Research article
Assessing the biochemical oxygen demand using neural networks and ensemble tree approaches in South Korea

https://doi.org/10.1016/j.jenvman.2020.110834Get rights and content

Highlights

  • Machine learning models are developed for predicting the biochemical oxygen demand.

  • Water quality variables are used for model development based on input categories 1–5.

  • Four statistical indices are utilized for evaluating and assessing the developing models.

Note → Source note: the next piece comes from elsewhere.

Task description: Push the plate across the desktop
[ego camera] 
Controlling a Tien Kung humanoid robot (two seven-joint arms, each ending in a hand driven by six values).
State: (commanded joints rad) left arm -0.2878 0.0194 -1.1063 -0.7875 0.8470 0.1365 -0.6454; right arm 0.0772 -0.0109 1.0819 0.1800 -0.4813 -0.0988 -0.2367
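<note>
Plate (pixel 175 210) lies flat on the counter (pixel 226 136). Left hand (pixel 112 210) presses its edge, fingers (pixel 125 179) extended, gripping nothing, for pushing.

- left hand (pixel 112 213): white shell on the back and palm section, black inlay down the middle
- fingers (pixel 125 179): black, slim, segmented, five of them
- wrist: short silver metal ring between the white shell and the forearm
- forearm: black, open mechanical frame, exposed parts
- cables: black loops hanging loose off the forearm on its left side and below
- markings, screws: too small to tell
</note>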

  • Deep echo state network 5 model provides the most accurate results to predict BOD.

Abstract

The biochemical oxygen demand (BOD), one of widely utilized variables for water quality assessment, is metric for the ecological division in rivers. Since the traditional approach to predict BOD is time-consuming and inaccurate due to inconstancies in microbial multiplicity, alternative methods have been recommended for more accurate prediction of BOD. This study investigated the capability of a novel deep learning-based model, Deep Echo State Network (Deep ESN), for predicting BOD, based on various water quality variables, at Gongreung and Gyeongan stations, South Korea. The model was compared with the Extreme Learning Machine (ELM) and two ensemble tree models comprising the Gradient Boosting Regression Tree (GBRT) and Random Forests (RF).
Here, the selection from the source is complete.